◆ **YOUR TASK**: Return exactly the lines below, starting with the one that has "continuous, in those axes" and going on through the one that has "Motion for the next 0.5".

◆ **Dataset items**:
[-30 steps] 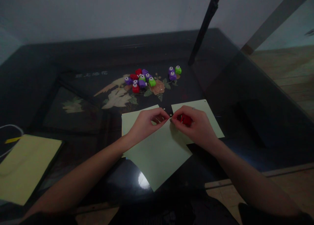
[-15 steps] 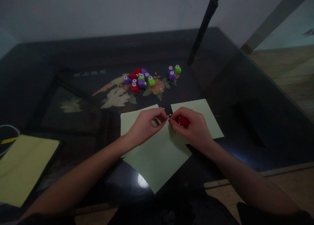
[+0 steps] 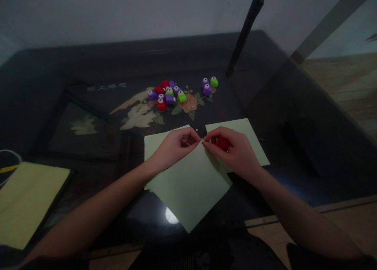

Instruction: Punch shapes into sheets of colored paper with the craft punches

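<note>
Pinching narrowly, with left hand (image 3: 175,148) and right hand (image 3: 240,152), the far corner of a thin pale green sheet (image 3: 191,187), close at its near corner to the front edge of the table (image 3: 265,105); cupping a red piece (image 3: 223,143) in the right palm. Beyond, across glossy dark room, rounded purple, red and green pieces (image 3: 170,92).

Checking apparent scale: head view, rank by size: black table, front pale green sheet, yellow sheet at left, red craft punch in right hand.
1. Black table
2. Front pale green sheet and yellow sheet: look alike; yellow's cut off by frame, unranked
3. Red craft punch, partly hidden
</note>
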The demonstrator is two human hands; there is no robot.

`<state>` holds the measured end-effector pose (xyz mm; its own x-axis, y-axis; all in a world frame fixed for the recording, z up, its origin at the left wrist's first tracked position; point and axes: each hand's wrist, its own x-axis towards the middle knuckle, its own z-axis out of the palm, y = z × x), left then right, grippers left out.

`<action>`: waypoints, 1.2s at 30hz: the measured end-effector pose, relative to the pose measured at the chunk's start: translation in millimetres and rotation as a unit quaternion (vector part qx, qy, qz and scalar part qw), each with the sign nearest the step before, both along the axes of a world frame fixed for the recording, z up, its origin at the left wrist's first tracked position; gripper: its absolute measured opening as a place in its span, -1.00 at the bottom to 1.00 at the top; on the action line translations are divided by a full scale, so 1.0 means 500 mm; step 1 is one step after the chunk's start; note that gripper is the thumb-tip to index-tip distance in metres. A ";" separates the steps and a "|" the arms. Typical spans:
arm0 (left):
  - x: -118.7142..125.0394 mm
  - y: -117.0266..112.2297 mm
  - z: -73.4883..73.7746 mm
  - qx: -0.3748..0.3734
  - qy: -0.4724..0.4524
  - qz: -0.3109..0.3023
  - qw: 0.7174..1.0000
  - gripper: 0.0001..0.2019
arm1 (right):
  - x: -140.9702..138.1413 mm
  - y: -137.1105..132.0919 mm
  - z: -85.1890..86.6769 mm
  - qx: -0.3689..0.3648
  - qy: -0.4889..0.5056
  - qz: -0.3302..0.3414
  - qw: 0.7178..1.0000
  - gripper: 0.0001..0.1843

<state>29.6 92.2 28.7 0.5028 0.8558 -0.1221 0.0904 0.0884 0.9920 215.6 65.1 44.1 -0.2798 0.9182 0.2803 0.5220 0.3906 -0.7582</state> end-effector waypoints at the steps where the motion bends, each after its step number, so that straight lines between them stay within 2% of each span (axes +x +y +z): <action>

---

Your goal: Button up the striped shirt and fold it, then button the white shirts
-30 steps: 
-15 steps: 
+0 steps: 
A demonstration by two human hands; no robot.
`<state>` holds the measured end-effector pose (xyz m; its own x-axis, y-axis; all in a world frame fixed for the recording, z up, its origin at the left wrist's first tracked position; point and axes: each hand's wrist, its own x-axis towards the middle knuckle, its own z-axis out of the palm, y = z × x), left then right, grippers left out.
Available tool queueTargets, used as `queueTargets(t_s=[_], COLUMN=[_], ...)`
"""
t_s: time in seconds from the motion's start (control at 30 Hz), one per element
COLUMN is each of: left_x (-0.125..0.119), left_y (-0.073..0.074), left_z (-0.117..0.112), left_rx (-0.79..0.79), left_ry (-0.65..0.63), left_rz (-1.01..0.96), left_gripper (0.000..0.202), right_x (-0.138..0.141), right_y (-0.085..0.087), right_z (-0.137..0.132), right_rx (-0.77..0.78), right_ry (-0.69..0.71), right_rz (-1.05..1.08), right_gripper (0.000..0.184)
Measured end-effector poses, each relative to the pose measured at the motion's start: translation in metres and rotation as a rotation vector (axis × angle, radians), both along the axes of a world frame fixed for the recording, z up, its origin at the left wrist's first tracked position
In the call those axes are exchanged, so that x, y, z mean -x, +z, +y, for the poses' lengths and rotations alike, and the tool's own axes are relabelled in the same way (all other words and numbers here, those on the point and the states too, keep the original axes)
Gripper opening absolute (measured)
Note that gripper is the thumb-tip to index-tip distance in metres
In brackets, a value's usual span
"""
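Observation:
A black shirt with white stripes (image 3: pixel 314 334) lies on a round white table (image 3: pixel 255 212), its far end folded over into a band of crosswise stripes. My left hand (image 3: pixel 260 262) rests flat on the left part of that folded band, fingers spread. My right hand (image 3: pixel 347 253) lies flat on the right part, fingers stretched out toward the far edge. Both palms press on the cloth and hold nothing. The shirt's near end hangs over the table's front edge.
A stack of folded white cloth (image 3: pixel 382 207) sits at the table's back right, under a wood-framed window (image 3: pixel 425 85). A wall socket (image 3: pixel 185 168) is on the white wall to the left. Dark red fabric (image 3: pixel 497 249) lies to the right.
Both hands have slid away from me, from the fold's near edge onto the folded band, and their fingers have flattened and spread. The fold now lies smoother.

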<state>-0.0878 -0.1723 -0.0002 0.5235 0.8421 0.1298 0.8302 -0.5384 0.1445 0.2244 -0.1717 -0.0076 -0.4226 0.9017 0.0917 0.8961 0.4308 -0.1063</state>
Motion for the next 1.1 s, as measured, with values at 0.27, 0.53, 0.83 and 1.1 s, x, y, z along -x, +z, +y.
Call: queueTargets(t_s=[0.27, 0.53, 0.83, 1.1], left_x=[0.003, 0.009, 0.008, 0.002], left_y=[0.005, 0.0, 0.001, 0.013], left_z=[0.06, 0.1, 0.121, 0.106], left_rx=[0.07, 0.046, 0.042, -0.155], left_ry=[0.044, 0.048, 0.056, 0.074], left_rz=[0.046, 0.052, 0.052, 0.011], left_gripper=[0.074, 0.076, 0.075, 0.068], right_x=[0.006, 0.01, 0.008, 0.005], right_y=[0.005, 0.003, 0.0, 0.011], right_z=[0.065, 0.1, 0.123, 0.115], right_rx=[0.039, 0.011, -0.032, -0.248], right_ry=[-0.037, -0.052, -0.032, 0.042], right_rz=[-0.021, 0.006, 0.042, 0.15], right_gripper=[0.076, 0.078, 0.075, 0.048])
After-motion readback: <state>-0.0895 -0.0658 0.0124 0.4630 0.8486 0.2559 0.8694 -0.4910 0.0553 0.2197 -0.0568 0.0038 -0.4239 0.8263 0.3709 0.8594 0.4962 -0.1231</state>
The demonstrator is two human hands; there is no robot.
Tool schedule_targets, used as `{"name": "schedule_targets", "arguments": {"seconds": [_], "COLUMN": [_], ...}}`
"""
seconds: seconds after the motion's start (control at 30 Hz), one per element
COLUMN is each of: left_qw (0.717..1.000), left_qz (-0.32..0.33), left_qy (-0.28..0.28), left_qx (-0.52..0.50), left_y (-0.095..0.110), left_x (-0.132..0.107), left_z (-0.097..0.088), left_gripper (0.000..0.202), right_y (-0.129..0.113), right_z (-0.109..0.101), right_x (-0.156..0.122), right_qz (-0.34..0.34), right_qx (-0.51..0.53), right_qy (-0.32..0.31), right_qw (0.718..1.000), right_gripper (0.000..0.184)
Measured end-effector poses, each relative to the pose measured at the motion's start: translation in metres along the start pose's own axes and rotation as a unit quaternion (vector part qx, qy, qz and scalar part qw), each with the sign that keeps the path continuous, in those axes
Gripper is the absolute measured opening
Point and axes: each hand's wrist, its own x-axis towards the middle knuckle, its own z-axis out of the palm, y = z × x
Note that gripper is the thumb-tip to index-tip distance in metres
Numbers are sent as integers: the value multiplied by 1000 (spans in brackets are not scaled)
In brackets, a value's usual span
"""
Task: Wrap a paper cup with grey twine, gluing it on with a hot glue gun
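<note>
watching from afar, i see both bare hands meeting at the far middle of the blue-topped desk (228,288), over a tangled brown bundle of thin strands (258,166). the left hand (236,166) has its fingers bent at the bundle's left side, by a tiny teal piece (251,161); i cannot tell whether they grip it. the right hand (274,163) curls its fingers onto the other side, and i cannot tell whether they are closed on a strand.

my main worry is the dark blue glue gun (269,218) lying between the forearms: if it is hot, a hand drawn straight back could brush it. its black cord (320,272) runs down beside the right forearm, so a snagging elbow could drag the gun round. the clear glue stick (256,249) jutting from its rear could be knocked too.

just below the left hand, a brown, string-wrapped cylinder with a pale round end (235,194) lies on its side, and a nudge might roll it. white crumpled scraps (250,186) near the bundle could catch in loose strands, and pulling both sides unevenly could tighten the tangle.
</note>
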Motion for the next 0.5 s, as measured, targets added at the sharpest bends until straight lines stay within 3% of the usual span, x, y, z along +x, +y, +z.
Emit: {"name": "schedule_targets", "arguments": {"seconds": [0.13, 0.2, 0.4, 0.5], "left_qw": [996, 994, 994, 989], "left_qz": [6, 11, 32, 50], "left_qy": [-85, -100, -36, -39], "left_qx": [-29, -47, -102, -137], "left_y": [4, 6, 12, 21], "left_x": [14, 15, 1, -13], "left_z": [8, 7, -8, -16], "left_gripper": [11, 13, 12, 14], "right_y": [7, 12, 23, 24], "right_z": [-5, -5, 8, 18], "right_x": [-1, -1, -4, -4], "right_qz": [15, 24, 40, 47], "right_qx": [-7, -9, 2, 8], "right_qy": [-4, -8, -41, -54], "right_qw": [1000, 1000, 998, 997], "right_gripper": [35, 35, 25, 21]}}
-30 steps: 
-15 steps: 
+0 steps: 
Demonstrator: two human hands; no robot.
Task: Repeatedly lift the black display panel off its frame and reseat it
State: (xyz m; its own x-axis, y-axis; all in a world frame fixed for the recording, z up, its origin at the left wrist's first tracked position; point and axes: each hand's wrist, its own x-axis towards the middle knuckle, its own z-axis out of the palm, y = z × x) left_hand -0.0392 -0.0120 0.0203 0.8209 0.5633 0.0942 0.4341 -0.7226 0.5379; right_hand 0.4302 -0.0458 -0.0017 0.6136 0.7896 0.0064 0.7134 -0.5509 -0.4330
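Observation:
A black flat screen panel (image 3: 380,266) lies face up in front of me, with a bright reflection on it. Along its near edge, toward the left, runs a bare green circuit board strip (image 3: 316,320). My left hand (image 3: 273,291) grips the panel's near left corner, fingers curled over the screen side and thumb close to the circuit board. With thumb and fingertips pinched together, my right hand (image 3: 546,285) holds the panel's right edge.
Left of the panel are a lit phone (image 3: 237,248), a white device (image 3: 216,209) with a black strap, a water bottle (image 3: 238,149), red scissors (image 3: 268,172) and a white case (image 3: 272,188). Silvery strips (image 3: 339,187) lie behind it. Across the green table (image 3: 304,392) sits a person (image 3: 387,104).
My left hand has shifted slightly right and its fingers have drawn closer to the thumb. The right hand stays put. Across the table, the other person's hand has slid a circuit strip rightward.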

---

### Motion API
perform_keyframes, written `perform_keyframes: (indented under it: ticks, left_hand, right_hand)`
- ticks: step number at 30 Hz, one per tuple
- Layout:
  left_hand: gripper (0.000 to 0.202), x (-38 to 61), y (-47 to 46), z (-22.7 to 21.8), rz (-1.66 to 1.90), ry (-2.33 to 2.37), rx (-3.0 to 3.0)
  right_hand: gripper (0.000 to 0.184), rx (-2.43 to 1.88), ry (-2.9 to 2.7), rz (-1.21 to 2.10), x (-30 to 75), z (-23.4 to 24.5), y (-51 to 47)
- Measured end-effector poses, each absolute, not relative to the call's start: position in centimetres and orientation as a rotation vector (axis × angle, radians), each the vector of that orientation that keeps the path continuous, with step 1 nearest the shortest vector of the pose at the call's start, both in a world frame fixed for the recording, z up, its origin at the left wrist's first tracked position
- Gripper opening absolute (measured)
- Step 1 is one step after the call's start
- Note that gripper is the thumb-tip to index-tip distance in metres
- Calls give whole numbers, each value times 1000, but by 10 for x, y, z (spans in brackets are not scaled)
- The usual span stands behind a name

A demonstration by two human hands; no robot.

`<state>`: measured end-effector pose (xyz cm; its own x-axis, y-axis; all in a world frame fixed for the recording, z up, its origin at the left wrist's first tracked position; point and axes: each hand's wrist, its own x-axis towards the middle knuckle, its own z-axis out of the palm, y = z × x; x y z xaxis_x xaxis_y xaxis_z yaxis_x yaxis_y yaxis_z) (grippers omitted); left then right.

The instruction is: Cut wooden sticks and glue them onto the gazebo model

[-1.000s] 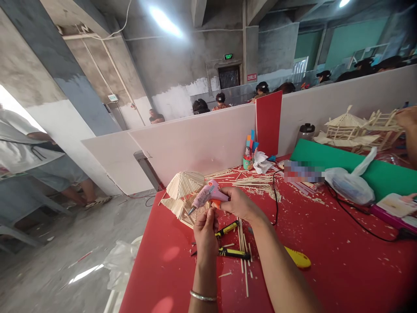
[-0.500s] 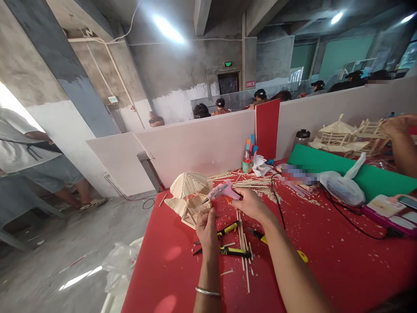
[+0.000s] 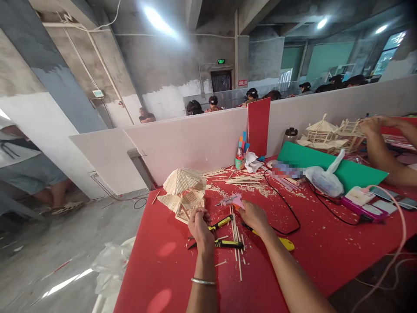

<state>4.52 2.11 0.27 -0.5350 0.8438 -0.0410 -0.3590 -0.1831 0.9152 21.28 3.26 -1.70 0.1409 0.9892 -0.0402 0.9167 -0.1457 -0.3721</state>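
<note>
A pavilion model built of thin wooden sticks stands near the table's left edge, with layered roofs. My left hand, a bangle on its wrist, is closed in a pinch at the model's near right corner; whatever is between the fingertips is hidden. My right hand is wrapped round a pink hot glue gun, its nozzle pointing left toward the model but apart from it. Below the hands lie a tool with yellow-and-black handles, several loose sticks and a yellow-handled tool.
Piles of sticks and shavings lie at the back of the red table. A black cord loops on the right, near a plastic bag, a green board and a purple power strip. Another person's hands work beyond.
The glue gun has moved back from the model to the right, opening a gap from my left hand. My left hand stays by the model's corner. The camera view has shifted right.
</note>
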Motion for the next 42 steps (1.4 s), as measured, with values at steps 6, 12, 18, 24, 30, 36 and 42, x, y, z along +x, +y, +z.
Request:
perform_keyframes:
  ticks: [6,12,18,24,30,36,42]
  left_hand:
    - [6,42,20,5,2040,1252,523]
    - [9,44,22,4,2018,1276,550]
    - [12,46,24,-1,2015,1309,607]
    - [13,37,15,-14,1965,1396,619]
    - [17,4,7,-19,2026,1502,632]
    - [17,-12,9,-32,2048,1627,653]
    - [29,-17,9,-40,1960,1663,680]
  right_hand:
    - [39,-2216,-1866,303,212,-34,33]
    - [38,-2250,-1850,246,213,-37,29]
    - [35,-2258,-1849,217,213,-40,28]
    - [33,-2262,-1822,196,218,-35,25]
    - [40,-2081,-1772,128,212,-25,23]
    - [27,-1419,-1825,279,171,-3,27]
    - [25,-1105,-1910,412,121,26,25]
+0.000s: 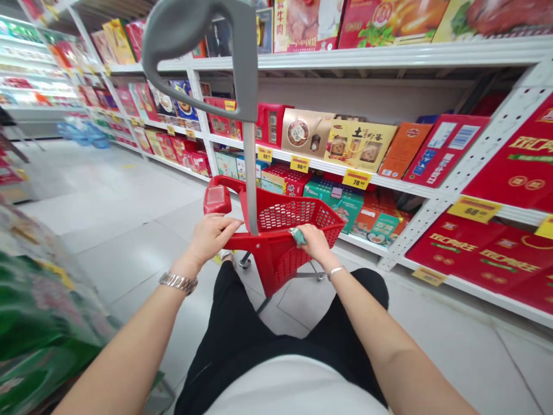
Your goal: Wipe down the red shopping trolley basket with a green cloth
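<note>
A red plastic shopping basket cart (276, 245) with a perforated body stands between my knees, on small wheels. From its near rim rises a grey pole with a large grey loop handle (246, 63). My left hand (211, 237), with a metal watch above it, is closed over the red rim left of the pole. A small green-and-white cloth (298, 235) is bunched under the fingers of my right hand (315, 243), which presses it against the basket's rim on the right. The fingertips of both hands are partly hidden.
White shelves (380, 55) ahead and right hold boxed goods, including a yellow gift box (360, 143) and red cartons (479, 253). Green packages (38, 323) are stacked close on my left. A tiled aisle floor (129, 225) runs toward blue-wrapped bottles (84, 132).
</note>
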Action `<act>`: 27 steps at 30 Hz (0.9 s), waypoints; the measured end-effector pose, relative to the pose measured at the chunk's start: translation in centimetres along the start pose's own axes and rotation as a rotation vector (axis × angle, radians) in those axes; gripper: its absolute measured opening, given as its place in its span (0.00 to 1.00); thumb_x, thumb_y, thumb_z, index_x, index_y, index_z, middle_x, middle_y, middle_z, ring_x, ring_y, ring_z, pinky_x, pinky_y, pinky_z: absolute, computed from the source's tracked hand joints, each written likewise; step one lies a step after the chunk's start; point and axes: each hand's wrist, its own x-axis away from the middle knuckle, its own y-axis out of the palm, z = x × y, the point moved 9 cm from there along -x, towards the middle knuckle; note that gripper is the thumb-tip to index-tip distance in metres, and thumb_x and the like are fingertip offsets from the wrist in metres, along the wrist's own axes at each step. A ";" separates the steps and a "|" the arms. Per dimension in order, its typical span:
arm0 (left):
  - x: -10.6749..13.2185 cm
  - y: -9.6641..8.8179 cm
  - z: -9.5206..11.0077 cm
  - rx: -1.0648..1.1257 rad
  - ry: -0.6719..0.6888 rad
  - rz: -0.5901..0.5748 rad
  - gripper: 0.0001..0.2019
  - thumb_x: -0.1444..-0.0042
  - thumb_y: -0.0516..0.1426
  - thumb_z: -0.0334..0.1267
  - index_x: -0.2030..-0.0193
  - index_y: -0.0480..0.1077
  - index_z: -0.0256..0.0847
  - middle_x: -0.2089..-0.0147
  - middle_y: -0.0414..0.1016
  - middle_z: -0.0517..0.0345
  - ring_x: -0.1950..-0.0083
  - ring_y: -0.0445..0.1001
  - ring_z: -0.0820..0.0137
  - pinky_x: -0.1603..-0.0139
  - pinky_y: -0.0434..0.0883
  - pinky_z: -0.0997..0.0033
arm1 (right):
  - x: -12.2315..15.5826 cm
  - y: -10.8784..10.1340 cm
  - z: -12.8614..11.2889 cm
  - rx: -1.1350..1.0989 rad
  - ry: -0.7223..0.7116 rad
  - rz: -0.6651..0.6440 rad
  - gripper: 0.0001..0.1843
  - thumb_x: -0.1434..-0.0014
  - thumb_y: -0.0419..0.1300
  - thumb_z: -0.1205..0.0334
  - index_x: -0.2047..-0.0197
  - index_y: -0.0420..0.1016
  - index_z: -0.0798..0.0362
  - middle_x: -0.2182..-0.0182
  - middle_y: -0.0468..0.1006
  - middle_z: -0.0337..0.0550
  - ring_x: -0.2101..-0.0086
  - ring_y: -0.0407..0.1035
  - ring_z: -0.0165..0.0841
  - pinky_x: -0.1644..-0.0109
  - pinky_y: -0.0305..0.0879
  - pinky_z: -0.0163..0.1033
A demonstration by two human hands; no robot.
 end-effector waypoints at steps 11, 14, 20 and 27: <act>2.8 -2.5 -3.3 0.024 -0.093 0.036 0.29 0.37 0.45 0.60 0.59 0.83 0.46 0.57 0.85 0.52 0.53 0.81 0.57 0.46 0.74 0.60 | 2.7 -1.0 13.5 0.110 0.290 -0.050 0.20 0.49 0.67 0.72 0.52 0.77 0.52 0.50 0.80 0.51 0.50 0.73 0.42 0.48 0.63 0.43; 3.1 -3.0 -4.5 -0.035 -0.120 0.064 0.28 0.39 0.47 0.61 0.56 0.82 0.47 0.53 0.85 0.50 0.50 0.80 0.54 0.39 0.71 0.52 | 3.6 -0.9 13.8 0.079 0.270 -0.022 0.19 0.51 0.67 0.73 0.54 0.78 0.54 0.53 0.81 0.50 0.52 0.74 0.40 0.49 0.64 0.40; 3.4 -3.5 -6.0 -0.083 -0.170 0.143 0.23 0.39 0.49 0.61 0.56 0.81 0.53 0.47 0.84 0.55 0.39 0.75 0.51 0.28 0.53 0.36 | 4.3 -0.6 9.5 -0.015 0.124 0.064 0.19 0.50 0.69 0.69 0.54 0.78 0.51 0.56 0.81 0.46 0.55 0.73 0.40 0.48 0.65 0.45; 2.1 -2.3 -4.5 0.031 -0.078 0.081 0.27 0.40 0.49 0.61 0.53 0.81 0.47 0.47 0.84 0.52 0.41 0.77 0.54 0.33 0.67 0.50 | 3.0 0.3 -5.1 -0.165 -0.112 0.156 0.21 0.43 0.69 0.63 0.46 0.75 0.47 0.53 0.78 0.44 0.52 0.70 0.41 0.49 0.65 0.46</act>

◆ **OUTPUT OF THE TASK**:
Measured end-effector poses, each relative to the pose measured at the motion's start: translation in metres along the start pose's own axes and rotation as a unit quaternion (vector part qx, qy, qz and scalar part qw), each with the sign that keeps the path continuous, in those axes
Gripper is the absolute measured opening
Point and axes: each hand's wrist, its own x-axis towards the middle knuckle, its own z-axis out of the palm, y = z × x
Note that gripper is the thumb-tip to index-tip distance in metres
Numbers are sent as integers: the value multiplied by 1000 (spans in brackets are not scaled)
In brackets, a value's usual span
"""
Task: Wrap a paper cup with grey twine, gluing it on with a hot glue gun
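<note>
watching from afar, i see both bare hands meeting at the far middle of the blue-topped desk (228,288), over a tangled brown bundle of thin strands (258,166). the left hand (236,166) has its fingers bent at the bundle's left side, by a tiny teal piece (251,161); i cannot tell whether they grip it. the right hand (274,163) curls its fingers onto the other side, and i cannot tell whether they are closed on a strand.

my main worry is the dark blue glue gun (269,218) lying between the forearms: if it is hot, a hand drawn straight back could brush it. its black cord (320,272) runs down beside the right forearm, so a snagging elbow could drag the gun round. the clear glue stick (256,249) jutting from its rear could be knocked too.

just below the left hand, a brown, string-wrapped cylinder with a pale round end (235,194) lies on its side, and a nudge might roll it. white crumpled scraps (250,186) near the bundle could catch in loose strands, and pulling both sides unevenly could tighten the tangle.
</note>
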Motion for the next 0.5 s, as measured, targets added at the sharpest bends until straight lines stay within 3% of the usual span, x, y, z along +x, +y, +z.

The required output has been given.